Search code examples
gitbfg-repo-cleaner

How to delete old commits without affecting history


I need to delete commits made 1 year ago because they contain sensitive data that must be removed.

I have used BFG Repo-Cleaner, and I have been able to almost delete everything, but there are some very old commits that are not being removed.

I will try to write an example; The GIT history looks like this

  • C -> secret files do not exist
  • B -> secret files are removed
  • A -> secret files were added

(A being the oldest and C the newest commit)

And this is what I would need (B does not exist anymore, but later commits are not affected):

  • C -> secret files do not exist
  • A -> secret files were added

I'm working in a big team so, unless there is no other option, I would like to avoid using git push -f.

What is the best way to achieve this?

Thank very much.

(edit)

The reason for this is that we have a regular scan on our repo that detected commit A as a vulnerability.

We made commit B, were we deleted all credential and secret files, and the problem is that the scan also detects the commit B as a 'security issue'.

We are asked to remove commit B to pass the scan.


Solution

  • TL;DR

    • you must rewrite commit A to not contain the sensitive file in the first place
    • you must use git push -f
    • you're not done yet: you must still clean the history on the server

    Rewrite commit A and the whole history

    This should be what bfg did for you. I assume you ran something like bfg --delete-files <sensitive-file>. This should have created a whole new history where <sensitive-file> never existing: commits that added or modified it, as well as other files, should be rewritten without that file.
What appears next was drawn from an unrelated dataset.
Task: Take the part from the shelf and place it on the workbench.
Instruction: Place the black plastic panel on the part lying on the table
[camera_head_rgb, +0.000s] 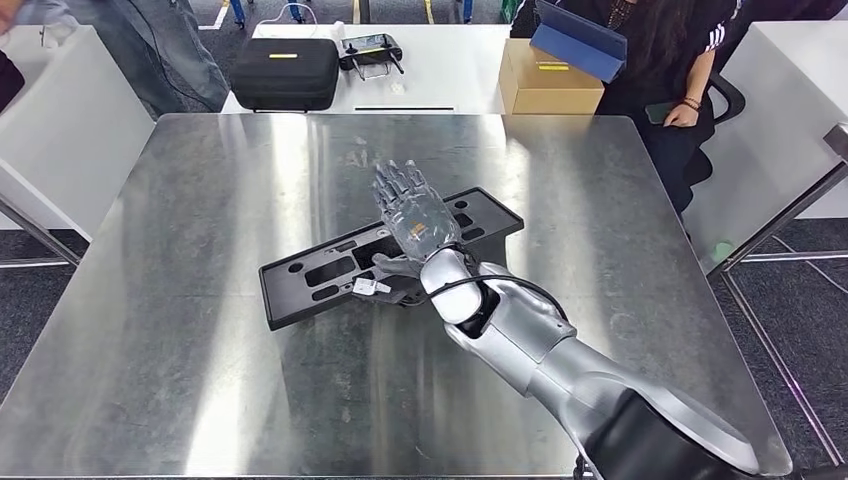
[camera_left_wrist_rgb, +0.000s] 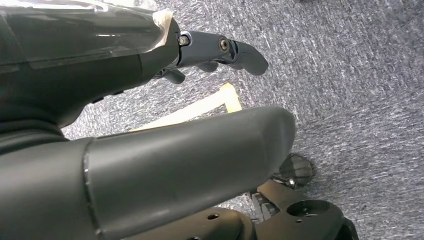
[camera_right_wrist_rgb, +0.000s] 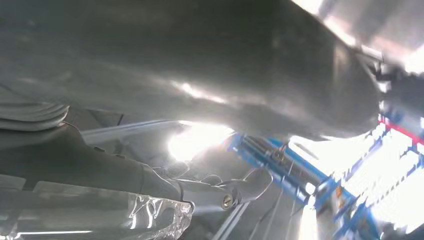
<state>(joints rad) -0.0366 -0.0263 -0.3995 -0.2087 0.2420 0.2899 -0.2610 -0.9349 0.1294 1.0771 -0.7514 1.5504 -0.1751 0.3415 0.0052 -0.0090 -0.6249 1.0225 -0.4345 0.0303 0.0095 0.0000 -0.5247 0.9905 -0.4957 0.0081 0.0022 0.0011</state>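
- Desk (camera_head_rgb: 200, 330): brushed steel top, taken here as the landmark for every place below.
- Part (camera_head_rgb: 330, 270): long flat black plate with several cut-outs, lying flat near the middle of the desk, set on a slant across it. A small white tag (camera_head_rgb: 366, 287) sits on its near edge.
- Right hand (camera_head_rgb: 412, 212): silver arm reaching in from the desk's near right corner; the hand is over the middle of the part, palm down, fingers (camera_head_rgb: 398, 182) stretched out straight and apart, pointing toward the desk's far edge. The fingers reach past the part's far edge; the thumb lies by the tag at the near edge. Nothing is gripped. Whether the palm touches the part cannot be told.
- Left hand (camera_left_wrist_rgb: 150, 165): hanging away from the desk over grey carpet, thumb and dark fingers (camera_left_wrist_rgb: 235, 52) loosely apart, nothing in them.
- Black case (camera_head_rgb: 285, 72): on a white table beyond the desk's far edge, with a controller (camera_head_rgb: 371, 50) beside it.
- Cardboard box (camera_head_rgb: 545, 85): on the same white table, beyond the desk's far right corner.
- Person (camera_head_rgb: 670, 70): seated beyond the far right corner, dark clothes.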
Commits that only touched it should disappear, since they would now be empty commits.

    So now you have commit A', a copy of A without <sensitive-file>. The rest of the history is rewritten as its successors: C', etc.

    To confirm that this happened correctly, run this command in both an old sandbox and the new one updated by bfg:

    git log --all <sensitive-file>
    

    You should see the commits touching the sensitive file in the original repo but no output in the new one. This is how you can be confident the file is really removed from the history.
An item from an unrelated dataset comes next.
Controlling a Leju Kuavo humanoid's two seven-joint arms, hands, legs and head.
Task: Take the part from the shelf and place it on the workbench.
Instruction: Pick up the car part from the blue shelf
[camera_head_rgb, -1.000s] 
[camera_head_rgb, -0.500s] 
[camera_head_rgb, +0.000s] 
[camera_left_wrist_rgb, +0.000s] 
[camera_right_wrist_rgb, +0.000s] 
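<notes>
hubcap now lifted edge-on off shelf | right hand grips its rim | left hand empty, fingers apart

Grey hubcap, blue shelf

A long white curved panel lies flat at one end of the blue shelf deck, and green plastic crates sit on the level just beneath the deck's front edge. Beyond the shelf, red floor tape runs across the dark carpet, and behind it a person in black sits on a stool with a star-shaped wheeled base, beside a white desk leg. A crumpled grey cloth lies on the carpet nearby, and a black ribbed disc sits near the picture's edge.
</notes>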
    You must use git push -f

    The sha1 of a Git commit is a cryptographic signature of a commit, all its meta data (committer, date, comment, etc), all its contents, and all its history.

    If you change any one aspect of the commit: the date, the comments, the contents, or any one aspect of any of its ancestors, the cryptographic signature changes, by definition.

    So the only way forward is a git push -f.

    You're probably not done

    But wait, after doing git push -f, the server will still have copies of the old history. See here for GitHub: If you pushed to GitHub, it is too late even if you force push it away one second later. Apparently, the only truly safe way to eradicate the sensitive file from a GitHub repo is to delete it and recreate a new one with only the clean history you want to keep. There are other solutions, but your mileage may vary - details in the linked post.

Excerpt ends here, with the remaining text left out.